At the end, the Samurai thing faces off with Cathy, who’s now got glowy-orb things for hands. There’s a random montage of Hiroshima bomb footage and then Ted and Dolly come along and also have the glowy-orb things while O Fortuna shrieks on the soundtrack.

Most of the cast – and the director – never did anything else. Perhaps they went insane. Who knows? BloodBeat ticks about every synonym of weird there is going. Unfortunately it’s not really good-weird, it’s I-don’t-care-enough weird.

To those who wait

BLOOD FRENZY

2 Stars  1987/87m

Director: Hal Freeman / Writer: Ted Newsom / Cast: Wendy MacDonald, Tony Montero, Lisa Loring, Lisa Savage, Hank Garrett, Monica Silveria, John Clark.

Body Count: 7

Laughter Lines: “So I’m a dick-smoker, huh? That’s great coming from a pussy-buffer and fucked up shrink!”

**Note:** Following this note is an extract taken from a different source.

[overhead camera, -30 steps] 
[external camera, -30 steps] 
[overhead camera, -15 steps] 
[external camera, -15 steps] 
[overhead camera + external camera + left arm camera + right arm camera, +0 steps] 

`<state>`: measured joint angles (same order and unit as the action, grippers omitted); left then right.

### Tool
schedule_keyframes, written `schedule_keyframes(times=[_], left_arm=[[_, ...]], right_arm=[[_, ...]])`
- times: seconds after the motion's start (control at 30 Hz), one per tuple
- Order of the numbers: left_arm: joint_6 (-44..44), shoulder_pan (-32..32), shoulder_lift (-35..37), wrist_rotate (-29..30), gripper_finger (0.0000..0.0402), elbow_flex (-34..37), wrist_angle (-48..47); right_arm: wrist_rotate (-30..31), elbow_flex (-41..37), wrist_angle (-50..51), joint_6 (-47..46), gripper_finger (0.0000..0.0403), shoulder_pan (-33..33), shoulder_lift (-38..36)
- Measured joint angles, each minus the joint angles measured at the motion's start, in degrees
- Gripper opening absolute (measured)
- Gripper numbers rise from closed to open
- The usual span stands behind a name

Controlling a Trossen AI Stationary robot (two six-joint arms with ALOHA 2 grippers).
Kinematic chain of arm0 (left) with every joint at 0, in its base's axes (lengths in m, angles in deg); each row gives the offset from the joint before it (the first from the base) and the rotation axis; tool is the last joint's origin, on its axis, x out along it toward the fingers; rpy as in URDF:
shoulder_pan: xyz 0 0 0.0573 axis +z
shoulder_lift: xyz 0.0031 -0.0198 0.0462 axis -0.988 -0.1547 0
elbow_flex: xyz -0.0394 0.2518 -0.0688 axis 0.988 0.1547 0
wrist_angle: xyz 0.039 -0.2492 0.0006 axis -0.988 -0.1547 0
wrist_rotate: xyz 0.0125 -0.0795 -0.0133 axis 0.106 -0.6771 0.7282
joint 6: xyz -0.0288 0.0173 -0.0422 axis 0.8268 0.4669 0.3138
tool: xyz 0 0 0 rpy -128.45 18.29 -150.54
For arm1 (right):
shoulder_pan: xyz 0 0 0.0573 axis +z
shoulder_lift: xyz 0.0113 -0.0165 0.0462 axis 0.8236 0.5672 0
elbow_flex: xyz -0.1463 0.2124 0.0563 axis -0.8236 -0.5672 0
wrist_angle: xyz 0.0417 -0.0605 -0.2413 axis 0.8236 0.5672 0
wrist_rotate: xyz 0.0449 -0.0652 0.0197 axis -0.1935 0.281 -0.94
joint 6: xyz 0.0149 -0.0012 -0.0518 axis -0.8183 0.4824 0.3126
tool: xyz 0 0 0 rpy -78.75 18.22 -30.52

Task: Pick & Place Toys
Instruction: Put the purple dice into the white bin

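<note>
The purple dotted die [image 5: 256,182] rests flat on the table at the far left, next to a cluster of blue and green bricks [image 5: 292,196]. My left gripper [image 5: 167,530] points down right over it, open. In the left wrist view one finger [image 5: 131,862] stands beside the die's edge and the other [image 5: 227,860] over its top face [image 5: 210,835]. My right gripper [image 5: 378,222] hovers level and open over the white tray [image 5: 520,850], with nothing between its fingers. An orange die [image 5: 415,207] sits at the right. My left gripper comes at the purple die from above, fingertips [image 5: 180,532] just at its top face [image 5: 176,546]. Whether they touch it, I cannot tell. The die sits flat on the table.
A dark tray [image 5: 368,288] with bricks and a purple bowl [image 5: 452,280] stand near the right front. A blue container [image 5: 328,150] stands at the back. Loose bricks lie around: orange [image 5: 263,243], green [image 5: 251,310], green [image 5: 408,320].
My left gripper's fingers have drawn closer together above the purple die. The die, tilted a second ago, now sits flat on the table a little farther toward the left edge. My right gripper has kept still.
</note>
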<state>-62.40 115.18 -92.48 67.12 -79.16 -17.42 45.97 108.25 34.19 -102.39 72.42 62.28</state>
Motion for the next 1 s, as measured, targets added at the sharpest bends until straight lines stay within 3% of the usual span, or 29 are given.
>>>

This one had been on my list since the mid-90s. With unreasonably high expectations, finding it after almost twenty years was a real moment of excitement! In other words: I never learn.

A drunken father finds his daughter playing with a Jack in the Box, flips, and she ends up killing him with some garden trowel-like implement.

Blah years later, a psychotherapist (MacDonald) accompanies an RV of her patients to a desert retreat in the Mojave to help them confront their issues, which include a Casanova complex, alcoholism, PTSD, and a hot blonde chick with nymphomania. Naturally, non-hot blonde chicks are never cast in this role.

There are arguments and insults, minimal psycho babble and, after the approximate amount of time it takes for a glacier to form, one of them has their throat cut.

In the morning, the murder is discovered and everyone blames the PTSD ‘Nam vet dude, then believe him when he denies it… They decide to split into pairs: Two stay with the immobilized RV, and the others go in alternate directions to find help.

The Pop Goes the Weasel playing Jack in the Box appears and more throat slashings occur: Apparently you can actually continue screaming despite such a fatal wound.

Despite the foreknowledge that the child murderer was female, Blood Frenzy tosses in a so-so twist on the expected outcome, paving a way for quite a decent round of fisticuffs between the final living players coupled with some hilarious overacting. But with only seven central cast members, you can’t make too many incorrect guesses either way.

Echoes of Death Valley and The Hills Have Eyes rebound off the arid landscape, and a few amusing lines of Direlogue lighten things up, but ultimately it wasn’t worth the wait. Sad times.

Blurb-of-interest: Lisa Loring was in Iced.